After lobbying for an extension of the Caribbean Basin Trade Partnership Act (CBTPA) over the course of recent months, industry trade groups have been vindicated.
On Tuesday, the House approved the extension of the CBTPA—which has helped U.S. businesses facilitate trade within important partners like Haiti, located in the Caribbean Basin region—until Sept. 30, 2030. The legislation was originally set to expire on Sept. 30 of this year. A Senate aide familiar with the matter told Sourcing Journal Wednesday that the CBTPA is expected to pass with unanimous consent before that date.
The CBTPA has strengthened the trade partnership between the U.S. and Haiti in recent years, trade groups say, with American brands and companies patronizing the Caribbean country’s textile and apparel suppliers at a higher rate than ever before. The growth of the relationship has helped the U.S. in its mission to stave off dependence on China for these products and diversify into new markets.
In 2019, all of the imports of textiles and apparel under CBTPA were sourced from Haiti.
American Apparel & Footwear Association (AAFA) president and CEO Steve Lamar heralded the House’s passage of the legislation that would extend the CBTPA as a victory for the industry, saying that the program also helps support U.S.-based textile jobs because of the requirement that apparel imports to the U.S. market include stateside-manufactured yarns and fabrics.
Lamar offered thanks to Rep. Terri Sewell (D-Ala.) and Rep. Brad Wenstrup (R-Ohio) for their leadership on the issue, as well as House Ways and Means Committee chairman Richard E. Neal (D-Mass.) and Ways and Means Trade Subcommittee Chairman Earl Blumenauer (D-Ore.) and their colleagues for their support.

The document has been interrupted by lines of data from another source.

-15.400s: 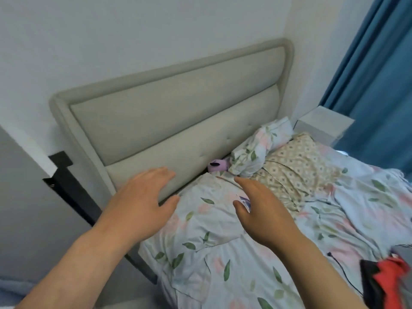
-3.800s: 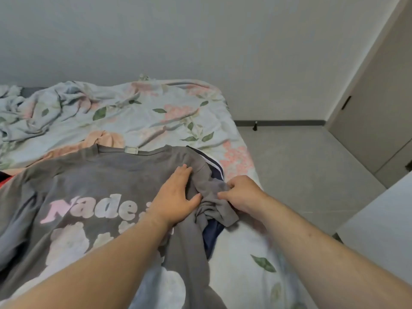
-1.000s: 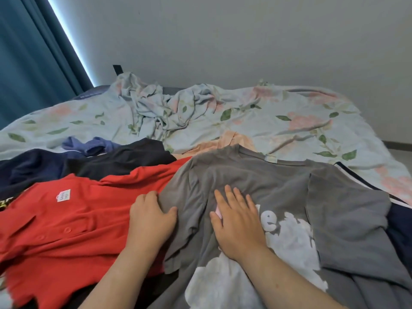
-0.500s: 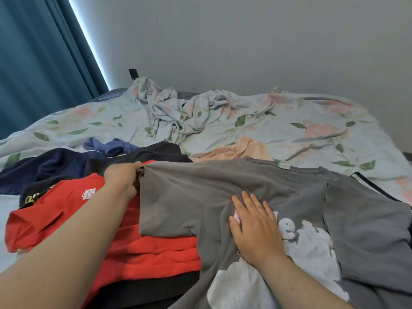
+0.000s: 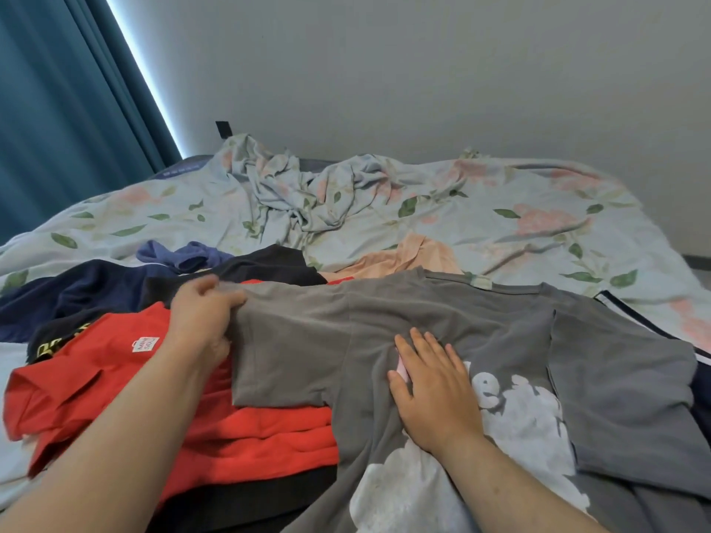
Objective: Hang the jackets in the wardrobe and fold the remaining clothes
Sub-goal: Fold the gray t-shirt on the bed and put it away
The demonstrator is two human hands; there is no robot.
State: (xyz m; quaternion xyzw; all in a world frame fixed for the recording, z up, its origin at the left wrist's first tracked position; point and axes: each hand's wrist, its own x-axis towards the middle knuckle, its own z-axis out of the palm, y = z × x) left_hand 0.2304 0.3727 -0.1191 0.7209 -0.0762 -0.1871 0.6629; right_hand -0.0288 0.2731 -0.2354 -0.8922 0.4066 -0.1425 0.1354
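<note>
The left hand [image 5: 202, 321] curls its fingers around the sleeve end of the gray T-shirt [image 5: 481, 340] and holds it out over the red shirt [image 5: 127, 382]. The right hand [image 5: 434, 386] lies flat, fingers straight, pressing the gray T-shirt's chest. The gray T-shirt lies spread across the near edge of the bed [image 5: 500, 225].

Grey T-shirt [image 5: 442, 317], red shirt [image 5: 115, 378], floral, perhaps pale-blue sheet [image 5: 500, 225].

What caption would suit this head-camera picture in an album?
Left hand holds the grey T-shirt's sleeve; right hand presses its chest flat.
</note>
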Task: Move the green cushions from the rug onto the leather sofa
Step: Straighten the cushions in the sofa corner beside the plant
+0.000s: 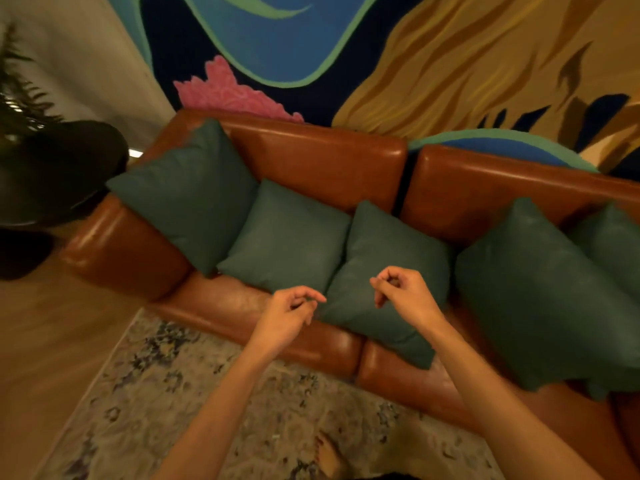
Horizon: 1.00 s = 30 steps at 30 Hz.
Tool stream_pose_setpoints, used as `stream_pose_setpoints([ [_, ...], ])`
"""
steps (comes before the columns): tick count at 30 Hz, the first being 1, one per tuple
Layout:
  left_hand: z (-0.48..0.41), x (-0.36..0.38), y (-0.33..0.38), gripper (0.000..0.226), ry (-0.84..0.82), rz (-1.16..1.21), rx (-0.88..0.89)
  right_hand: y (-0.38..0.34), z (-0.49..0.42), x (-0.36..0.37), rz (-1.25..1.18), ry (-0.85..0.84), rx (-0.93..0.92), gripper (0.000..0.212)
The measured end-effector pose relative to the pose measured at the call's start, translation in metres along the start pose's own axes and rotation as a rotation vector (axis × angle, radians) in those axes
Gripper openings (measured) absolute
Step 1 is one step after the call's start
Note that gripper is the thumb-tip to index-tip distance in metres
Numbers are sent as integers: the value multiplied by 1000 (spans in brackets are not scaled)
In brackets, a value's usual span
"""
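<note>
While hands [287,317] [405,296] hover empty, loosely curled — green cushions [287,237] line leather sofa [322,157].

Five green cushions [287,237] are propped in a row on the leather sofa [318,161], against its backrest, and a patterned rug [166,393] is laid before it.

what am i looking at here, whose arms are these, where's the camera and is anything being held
There is no machine here. A person wears one camera on the head, looking forward and down, so the two bare arms are their own. The left hand and right hand hover over a brown leather sofa, fingers loosely curled, holding nothing. Five green cushions sit along its seat. The patterned rug in front shows no cushion.
</note>
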<state>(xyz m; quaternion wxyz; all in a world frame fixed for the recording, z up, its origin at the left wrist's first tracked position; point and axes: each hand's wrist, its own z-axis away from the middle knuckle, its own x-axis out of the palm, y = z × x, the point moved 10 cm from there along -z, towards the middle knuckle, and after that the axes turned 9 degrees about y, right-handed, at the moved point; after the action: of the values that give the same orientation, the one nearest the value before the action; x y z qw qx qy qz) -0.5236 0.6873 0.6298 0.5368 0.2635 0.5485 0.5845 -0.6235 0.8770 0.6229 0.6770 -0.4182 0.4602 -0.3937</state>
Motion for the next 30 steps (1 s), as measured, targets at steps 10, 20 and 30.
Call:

“We now urge the Senate to quickly take up and pass this measure before it expires eight days from today, and for President Trump to sign it into law,” he added. “At a time of considerable uncertainty, it is reassuring to see Congress approve a 10-year renewal of the CBTPA to foster predictable and stable trade with Haiti.”
In August, the AAFA joined forces with industry trade groups like the Footwear Distributors and Retailers of America (FDRA), the National Retail Federation (NRF), the Council of Fashion Designers of America (CFDA), the Accessories Council and the Outdoor Industry Association (OIA), co-signing a letter to the United States Trade Representative, Robert Lighthizer, urging the CBTPA’s renewal.
“Overall, CBTPA is structured in a fashion that reasonably balances the interests of U.S. textile manufacturers with those of textile and apparel manufacturers in the region,” the signatories wrote at the time.
The National Council of Textile Organizations (NCTO) and National Cotton Council (NCC) voiced their own support of the legislation’s renewal in a letter sent earlier this month to the chairs and ranking members of two key congressional committees. Both organizations said that U.S. textile and cotton suppliers had seen significant gains from the facilitation of partnership with the Caribbean Basin region, which has been established as an export market for U.S. cotton, yarns and other materials.